The rise in charges due to come into effect this spring is being driven primarily by an increase in the cost of maintaining and improving the UK’s ageing electricity supply infrastructure.

The infrastructure must meet rising demands and an evolving, diverse generation supply, Edward explains.

What is changing?

Electricity suppliers pay towards upkeep and improvement of the National Grid through the transmission network use of system (TNUOS) charge, which is passed to customers through bills.

TNUOS is one of several additional charges that make up the average bill.

It is set to rise by 62% from 1 April, to help fund an estimated £3.5bn shortfall in the budget that National Grid requires to upgrade and expand the existing transmission network.

“This increase will provide an existential threat to many farmers and growers,” says Edward, who heads the consultancy’s energy account management team.

“It affects everyone, in every sector to varying degrees; whether you’re an energy-intensive controlled environment horticulture business, a dairy or arable farm.”

To help farmers assess the likely impact on their business, NFU Energy has developed an online TNUOS calculator.

“You’ll need a few bits of information from your electricity bill or energy contract, such as the MPAN number and size of connection.

“But the calculator will then provide a forecast for how your business will be affected over the next five years.”

The NFU is also currently lobbying government, pushing for changes to two schemes that could potentially open up partial relief on standing charges for energy-intensive farm businesses.

What can you do about it?

In the meantime, there are some things farmers can do ahead of the changes to mitigate the impact (see panel below).

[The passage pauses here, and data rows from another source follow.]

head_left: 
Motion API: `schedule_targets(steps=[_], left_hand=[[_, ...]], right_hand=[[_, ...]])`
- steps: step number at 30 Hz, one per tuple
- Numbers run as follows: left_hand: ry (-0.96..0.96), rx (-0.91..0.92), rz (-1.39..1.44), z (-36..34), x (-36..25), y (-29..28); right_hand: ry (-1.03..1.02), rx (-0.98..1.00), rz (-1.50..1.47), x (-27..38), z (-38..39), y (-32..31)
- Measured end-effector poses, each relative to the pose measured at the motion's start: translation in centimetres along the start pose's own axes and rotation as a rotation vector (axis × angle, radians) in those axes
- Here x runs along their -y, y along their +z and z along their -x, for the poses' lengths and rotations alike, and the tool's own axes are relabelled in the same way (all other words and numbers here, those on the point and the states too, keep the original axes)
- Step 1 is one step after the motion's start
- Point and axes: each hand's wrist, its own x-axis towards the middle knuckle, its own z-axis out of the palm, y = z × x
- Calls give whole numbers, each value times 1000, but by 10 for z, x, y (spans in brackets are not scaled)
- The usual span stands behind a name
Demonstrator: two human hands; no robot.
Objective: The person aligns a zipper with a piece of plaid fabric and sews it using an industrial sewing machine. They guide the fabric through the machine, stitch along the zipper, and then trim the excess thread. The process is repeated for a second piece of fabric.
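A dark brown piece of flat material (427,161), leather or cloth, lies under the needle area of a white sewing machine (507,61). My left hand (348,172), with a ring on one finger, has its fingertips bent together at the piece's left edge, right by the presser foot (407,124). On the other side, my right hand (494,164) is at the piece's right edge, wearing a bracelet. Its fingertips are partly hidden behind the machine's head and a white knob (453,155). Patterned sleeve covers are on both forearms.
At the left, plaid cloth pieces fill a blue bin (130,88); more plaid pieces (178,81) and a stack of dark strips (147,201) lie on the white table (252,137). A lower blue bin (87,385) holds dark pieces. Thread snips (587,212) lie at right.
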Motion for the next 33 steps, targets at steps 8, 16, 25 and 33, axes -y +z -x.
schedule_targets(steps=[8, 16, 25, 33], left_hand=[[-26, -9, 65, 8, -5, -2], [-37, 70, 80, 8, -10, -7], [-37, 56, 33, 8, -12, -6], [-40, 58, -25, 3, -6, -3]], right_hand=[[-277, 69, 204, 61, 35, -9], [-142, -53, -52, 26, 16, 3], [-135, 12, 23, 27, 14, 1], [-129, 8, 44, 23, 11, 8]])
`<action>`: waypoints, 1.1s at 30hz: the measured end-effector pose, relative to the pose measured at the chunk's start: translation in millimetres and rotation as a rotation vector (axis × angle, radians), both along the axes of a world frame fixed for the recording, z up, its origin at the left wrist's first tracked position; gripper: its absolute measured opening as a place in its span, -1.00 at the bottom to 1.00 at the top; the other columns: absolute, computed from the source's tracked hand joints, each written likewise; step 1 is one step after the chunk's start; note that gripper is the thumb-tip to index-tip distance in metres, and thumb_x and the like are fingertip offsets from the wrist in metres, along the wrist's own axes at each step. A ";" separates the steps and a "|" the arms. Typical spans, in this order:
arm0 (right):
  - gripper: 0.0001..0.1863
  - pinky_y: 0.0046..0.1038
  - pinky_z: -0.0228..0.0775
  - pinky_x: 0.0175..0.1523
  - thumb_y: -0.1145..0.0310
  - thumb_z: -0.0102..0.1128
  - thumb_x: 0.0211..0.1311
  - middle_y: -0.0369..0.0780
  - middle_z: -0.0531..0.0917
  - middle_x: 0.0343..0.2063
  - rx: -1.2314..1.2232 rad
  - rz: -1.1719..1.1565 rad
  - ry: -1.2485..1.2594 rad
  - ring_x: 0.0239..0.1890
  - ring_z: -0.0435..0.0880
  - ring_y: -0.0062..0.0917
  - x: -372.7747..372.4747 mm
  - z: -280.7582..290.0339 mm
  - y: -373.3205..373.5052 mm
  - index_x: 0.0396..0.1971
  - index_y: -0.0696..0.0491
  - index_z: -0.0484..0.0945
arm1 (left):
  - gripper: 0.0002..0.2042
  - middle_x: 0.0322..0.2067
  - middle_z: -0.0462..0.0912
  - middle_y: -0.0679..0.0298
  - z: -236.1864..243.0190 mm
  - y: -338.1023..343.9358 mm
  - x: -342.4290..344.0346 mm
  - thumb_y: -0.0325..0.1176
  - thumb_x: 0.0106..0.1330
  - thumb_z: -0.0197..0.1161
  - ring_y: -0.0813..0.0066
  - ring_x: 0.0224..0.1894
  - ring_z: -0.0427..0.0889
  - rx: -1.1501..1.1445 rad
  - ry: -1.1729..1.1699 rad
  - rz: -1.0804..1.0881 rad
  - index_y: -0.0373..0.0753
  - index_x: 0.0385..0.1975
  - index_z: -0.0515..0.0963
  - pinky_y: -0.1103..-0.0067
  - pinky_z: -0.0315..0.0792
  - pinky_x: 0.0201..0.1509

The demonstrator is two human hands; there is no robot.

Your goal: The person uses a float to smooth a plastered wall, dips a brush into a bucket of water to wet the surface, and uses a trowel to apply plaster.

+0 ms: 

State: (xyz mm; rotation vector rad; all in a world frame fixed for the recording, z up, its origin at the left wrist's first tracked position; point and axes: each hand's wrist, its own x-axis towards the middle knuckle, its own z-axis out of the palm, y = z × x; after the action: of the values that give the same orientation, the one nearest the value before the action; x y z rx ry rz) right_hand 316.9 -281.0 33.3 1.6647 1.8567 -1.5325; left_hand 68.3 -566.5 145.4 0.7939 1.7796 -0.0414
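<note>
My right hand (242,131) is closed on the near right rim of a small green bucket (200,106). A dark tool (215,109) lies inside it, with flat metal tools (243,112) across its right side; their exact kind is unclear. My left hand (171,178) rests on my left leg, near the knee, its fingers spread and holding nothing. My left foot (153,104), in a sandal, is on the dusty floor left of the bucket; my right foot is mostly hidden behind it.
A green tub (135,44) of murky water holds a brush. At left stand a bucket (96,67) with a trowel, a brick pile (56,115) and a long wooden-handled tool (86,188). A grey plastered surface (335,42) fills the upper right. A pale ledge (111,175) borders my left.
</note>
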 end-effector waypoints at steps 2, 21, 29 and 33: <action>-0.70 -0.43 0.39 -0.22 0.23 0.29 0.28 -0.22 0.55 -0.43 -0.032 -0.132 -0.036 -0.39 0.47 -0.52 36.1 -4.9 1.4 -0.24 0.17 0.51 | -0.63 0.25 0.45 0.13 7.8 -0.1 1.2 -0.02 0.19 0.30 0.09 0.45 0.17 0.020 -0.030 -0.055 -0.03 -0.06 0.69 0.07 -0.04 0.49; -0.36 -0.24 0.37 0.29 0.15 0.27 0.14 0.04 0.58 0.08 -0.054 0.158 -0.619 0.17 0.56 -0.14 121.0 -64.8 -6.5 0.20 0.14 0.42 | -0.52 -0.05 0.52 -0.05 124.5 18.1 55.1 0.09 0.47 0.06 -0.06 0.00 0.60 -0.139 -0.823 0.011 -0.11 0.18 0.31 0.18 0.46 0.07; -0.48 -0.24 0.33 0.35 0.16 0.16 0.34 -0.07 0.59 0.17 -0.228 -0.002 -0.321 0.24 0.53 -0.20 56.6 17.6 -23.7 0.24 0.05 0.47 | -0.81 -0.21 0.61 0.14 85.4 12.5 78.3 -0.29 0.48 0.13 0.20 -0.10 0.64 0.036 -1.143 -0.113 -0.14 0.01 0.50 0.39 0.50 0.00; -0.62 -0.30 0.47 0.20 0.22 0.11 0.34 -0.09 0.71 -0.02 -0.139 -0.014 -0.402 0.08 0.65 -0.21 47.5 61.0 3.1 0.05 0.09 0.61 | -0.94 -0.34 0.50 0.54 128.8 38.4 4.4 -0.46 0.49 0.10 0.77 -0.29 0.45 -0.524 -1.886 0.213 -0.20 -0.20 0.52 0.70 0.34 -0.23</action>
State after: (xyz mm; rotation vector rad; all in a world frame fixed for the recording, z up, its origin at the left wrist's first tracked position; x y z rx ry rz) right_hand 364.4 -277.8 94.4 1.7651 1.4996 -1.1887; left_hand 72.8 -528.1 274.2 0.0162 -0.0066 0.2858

Because standing charges are fixed, it is hard to navigate around them, says Edward’s colleague Joshua Robinson, head of utility contract management at NFU Energy.

Measures such as cutting electricity consumption will have limited impact, other than helping to offset some of the higher charge.

However, a better understanding of bills and how they are made up could help to identify potential savings, he says.

For example, standing charges vary depending on what “band” an account falls into.

These bands are based either on electricity use – ranging from less than 3,986kWh/year in band one, up to more than 27,543kWh/year in band four – or on supply capacity, with band one being sub 80kVA capacity and band four greater than 250kVA.

“In 2025, a band one meter normally had a standing charge of £3-£7 a day, while a band four was £23-£53 a day,” says Joshua.

“If there are energy-saving measures you can take that will drop you into a lower band, then it could make a worthwhile difference.”

10 ways to address rising charges

1. Improve energy efficiency

Take accurate and regular meter readings to know how much energy is used and where.

With wholesale costs only making up about one-third of the average bill, reducing energy use has a limited impact, but can still contribute towards offsetting higher standing charges.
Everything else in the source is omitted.